페이지 정보작성자 관리자 작성일2022-07-18 조회5,283회
Sunho Lee, Seokchol Hong, Jonathan Woo, Jae-hak Lee, Kyunghee Kim, Lucia Kim, Kunsoo Park, and Jongsun Jung
Several tools have been developed for calling variants from next-generation sequencing (NGS) data. Although they are generally accurate and reliable, most of them have room for improvement, especially regarding calling variants in datasets with low read depth. In addition, the somatic variants predicted by several somatic variant callers tend to have very low concordance rates. In this study, we developed a new method (RDscan) for improving germline and somatic variant calling in NGS data. RDscan removes misaligned reads, repositions reads, and calculates RDscore based on the read depth distribution. With RDscore, RDscan improves the precision of variant callers by removing false-positive variant calls. When we tested our new tool using the latest variant calling algorithms and data from the 1000 Genomes Project and Illumina's public datasets, accuracy was improved for most of the algorithms.

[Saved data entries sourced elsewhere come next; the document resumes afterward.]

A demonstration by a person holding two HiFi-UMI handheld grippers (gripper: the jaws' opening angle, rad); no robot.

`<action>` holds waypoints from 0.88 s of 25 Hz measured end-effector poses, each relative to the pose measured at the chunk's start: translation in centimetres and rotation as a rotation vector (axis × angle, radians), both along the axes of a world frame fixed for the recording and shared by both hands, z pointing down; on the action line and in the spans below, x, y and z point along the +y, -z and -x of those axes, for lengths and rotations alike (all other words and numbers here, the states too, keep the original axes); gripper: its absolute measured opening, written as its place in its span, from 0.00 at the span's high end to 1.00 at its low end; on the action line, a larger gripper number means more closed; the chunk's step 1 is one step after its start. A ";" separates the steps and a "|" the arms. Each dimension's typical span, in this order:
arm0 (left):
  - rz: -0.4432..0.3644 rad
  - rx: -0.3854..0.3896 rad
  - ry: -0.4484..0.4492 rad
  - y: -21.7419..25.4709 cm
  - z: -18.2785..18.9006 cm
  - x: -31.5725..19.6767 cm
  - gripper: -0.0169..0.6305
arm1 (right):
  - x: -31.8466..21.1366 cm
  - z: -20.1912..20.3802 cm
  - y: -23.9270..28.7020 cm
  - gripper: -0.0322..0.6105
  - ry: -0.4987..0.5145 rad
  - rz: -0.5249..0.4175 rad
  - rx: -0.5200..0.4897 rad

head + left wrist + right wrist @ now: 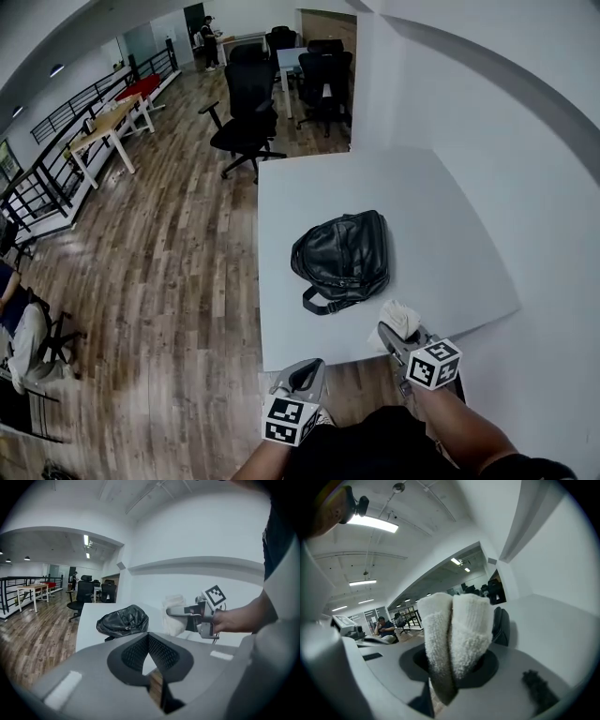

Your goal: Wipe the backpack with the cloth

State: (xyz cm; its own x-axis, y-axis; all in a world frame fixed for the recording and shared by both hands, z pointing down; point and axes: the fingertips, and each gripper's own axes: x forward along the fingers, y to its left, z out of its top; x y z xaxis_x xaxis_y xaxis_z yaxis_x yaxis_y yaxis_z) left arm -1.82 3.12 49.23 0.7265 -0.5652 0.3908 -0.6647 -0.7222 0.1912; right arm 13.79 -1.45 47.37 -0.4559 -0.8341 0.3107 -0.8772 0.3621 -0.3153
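A black leather backpack (342, 255) lies flat near the middle of the white table (450, 234). My right gripper (394, 339) hovers at the table's front edge, just short of the backpack, and is shut on a folded white cloth (401, 319). In the right gripper view the cloth (454, 630) fills the jaws, with the backpack (502, 626) partly hidden behind it. My left gripper (305, 373) is low, off the table's front edge, shut on nothing. The left gripper view shows the left gripper (148, 641), the backpack (123, 619), and the right gripper (180, 612) with the cloth (174, 618).
A white wall (525, 141) runs along the table's right side. Black office chairs (246, 103) stand beyond the table's far end on the wooden floor (159, 253). A seated person (19, 328) is at the far left, and wooden tables (108, 127) and a railing stand further back.
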 end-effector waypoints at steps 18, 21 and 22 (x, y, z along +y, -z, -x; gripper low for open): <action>-0.025 0.086 0.175 5.0 -8.2 9.7 0.97 | 15.8 -5.0 2.1 0.79 0.180 -0.011 -0.035; -0.041 0.055 0.153 5.3 -9.1 11.2 0.97 | 17.3 -5.6 1.7 0.79 0.201 -0.006 -0.034; -0.042 0.048 0.151 5.2 -9.1 11.5 0.97 | 17.5 -5.5 1.6 0.79 0.210 -0.007 -0.032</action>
State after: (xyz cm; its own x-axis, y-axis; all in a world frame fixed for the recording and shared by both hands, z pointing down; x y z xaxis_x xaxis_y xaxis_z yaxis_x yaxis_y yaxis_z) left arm 7.26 14.58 44.04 0.6492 -0.6847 0.3313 -0.7573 -0.6225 0.1973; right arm 19.33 16.06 45.82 -0.6293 -0.7222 0.2872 -0.7719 0.5380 -0.3387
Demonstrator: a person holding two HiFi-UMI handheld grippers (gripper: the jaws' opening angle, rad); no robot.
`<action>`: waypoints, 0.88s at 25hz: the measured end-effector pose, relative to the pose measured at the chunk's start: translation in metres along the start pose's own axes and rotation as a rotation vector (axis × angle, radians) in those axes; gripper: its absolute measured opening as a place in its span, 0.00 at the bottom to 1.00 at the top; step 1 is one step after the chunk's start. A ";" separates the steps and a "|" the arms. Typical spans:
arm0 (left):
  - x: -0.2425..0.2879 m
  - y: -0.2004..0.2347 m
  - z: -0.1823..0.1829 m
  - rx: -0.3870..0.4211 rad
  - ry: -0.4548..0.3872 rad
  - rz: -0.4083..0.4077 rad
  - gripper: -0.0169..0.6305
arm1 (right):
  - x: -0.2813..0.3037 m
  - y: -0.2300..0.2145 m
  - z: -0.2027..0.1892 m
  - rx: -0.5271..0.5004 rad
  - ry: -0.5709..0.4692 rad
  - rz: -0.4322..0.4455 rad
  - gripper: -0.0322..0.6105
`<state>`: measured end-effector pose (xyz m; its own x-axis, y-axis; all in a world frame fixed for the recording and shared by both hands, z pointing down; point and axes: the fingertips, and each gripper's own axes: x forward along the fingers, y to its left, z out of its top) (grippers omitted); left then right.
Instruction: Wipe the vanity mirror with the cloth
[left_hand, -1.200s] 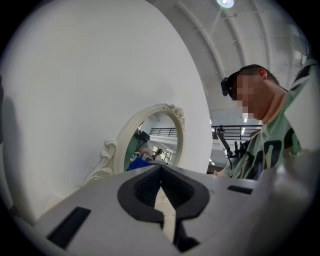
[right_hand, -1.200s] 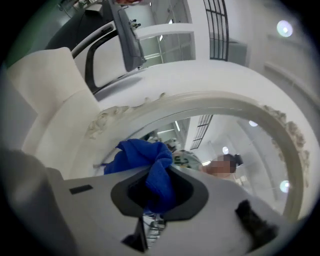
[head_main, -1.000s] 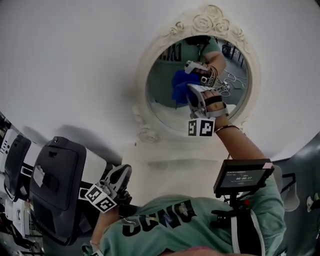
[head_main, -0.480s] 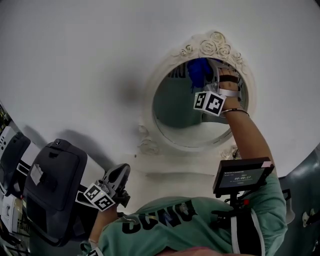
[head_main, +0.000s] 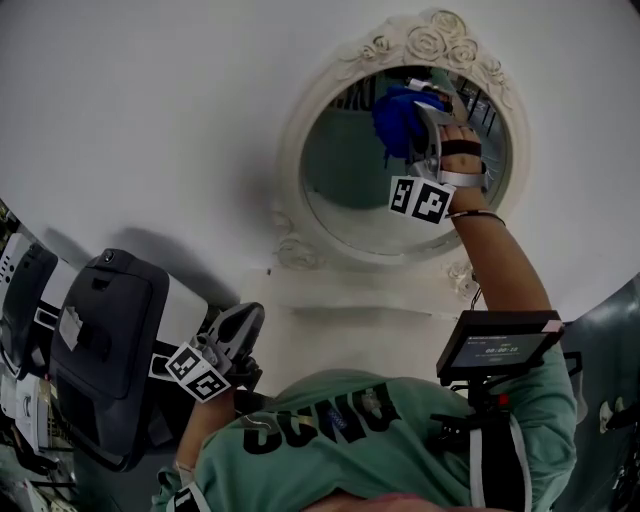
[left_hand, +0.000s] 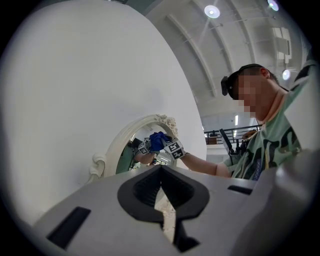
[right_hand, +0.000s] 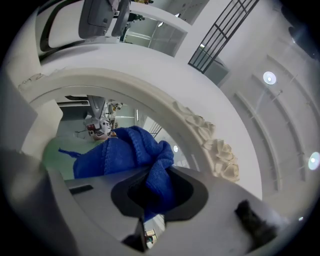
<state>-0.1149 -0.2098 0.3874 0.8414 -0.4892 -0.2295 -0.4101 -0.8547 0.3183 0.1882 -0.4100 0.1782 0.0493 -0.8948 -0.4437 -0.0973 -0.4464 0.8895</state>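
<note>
At the vanity mirror's (head_main: 345, 195) top, the right gripper (head_main: 418, 112) pinches the blue cloth (head_main: 395, 122); the left gripper (head_main: 243, 332) hangs low, jaws pressed together.

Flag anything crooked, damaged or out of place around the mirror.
Nothing stands out. The mirror and its carved frame look intact, the blue cloth is bunched in the right gripper at the upper glass, and the left gripper hangs low, shut and empty.

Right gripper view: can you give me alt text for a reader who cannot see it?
The right gripper is shut on a bunched blue cloth, held up at the glass of a round vanity mirror. The mirror's white frame carries carved roses.
</note>
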 end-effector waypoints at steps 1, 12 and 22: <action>0.000 0.001 -0.005 -0.011 0.015 0.005 0.04 | -0.009 0.020 -0.001 0.001 -0.003 0.024 0.12; -0.017 0.003 -0.060 -0.114 0.170 0.087 0.04 | -0.161 0.311 -0.019 0.003 -0.004 0.443 0.12; -0.035 0.019 -0.065 -0.126 0.178 0.122 0.04 | -0.198 0.421 -0.028 0.016 0.060 0.718 0.12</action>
<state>-0.1292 -0.1975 0.4607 0.8418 -0.5393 -0.0206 -0.4742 -0.7574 0.4489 0.1653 -0.4203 0.6437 0.0218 -0.9662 0.2570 -0.1411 0.2515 0.9575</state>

After screening variants with RDscan, calling accuracies increased for germline variants in 11 of 12 cases and for somatic variants in 21 of 24 cases. RDscan is simple to use and can effectively remove false-positive variants while maintaining a low computation load. Therefore, RDscan, along with existing variant callers, should contribute to improvements in genome analysis.